Хорошо было чувствовать себя слабой женщиной среди сильных мужчин, среди которых ее Егор был явно самым сильным. Не только мускулами, — Егор, по общему мнению, был башка. Сначала ей, правда, было неловко показываться с орангутангом, но она быстро обнаружила, что каждая третья продавщица или официантка после первых же его слов начинают улыбаться. И когда она окончательно уверилась, что в мужчинах чего-то очень важного не понимала (видимо, сила тоже разновидность красоты, сильные более свободны от материи), ее смущение сменилось чем-то вроде гордости: теперь и у меня есть не хуже ваших! А то и получше. Этой же осенью их вместе с физиками однажды ночью внезапно бросили на разгрузку капусты, и психфаковские мальчики с трудом ловили по одному кочану, а Егор, опять-таки будто в цирке, сразу по два. А в перерывах, когда все старались себя развеселить среди дышащего гнильцой промозглого полумрака, местные тетки в синих халатах начинали злобно ворчать: вы сюда гыгыкать пришли или работать?! А когда кто-нибудь из мальчишек начинал объяснять, что в данный момент работы просто нет, его могли послать и матерком.
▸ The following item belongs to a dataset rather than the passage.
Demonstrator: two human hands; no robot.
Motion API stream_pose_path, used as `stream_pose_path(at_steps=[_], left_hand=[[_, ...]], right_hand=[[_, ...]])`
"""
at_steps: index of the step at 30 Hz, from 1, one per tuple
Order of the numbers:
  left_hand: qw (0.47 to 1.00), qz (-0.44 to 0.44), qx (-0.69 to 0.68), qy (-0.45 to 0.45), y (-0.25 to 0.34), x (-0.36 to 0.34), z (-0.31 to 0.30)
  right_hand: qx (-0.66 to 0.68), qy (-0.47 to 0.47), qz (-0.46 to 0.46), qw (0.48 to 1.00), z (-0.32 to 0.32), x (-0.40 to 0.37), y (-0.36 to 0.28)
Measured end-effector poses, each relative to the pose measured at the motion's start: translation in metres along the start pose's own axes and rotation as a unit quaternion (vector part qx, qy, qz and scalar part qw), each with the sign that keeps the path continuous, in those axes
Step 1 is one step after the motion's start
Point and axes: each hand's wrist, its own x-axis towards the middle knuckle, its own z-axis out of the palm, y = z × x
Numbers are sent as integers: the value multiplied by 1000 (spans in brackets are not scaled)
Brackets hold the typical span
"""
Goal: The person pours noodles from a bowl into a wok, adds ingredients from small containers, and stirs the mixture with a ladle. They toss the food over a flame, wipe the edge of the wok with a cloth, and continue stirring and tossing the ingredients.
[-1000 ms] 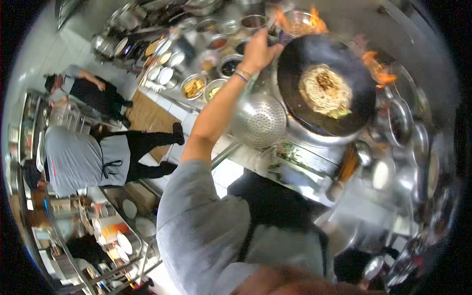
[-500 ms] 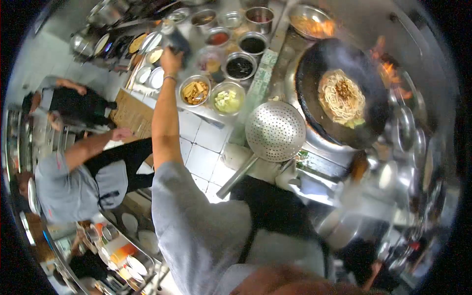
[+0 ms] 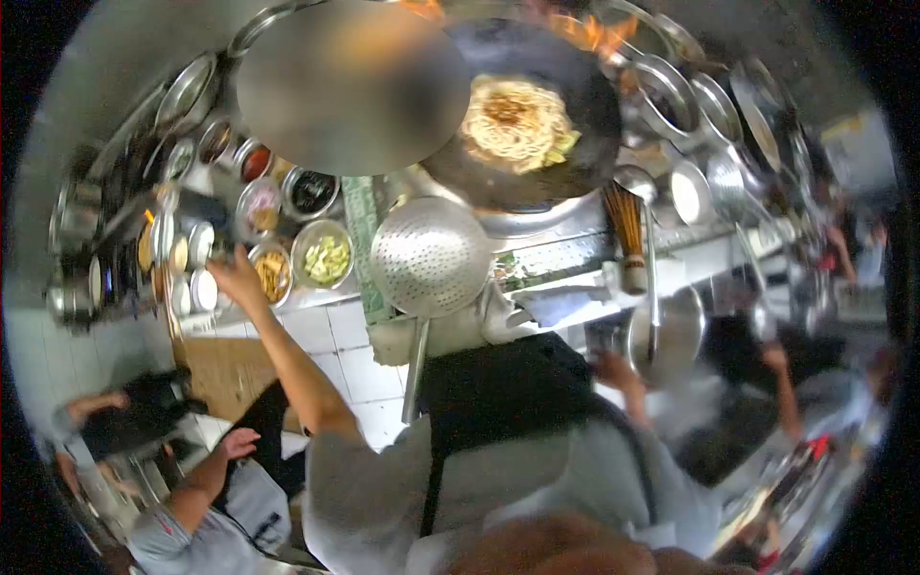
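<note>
My left hand [image 3: 237, 278] reaches out to the left, fingers apart and holding nothing, beside a metal bowl of yellow-brown pieces [image 3: 271, 273]. A dark bottle [image 3: 196, 207] stands beyond it among the containers. My right hand [image 3: 621, 371] is low on the right, near a large metal bowl [image 3: 682, 321]; its fingers are too blurred to read. In front of me, noodles [image 3: 517, 125] topped with brown seasoning lie in a black wok [image 3: 585, 158]. A perforated strainer [image 3: 429, 257] rests left of the wok, its handle towards me.
Pale green chopped pieces [image 3: 326, 259] fill a nearby bowl; dark sauce [image 3: 311, 192] sits behind. A bamboo brush [image 3: 628, 235] and a ladle [image 3: 653, 259] are at right. Flames [image 3: 594, 36] rise behind the wok. A co-worker [image 3: 225, 503] stands at left; a grey blurred patch hides the back.
My left hand has let go of the dark bottle and drawn back towards me. The view has turned, so my right hand now shows. The noodles remain in the wok.
</note>
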Motion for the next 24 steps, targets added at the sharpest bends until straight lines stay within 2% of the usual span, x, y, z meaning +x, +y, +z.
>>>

— Надо провести воспитательную работу, — озабоченно покачал головой Егор и в лопающейся поверх свитера стройотрядовской куртке направился в освещенную подсобку, куда синие тетки укрывались от сырости и чужого счастья. И уже через минуту там поднялся веселый гул. Юля, с удивлением ощущая в груди что-то вроде ревности, отправилась туда посмотреть, что же он такое им там впаривает. Под тусклой лампочкой Егор сиял, как на арене цирка, а какая-то синяя тетка, обращенная к Юле спиной, под общий смех ему выкрикивала:

— На окошке два цветочка, голубой да аленький, никогда не променяю хрен большой на маленький.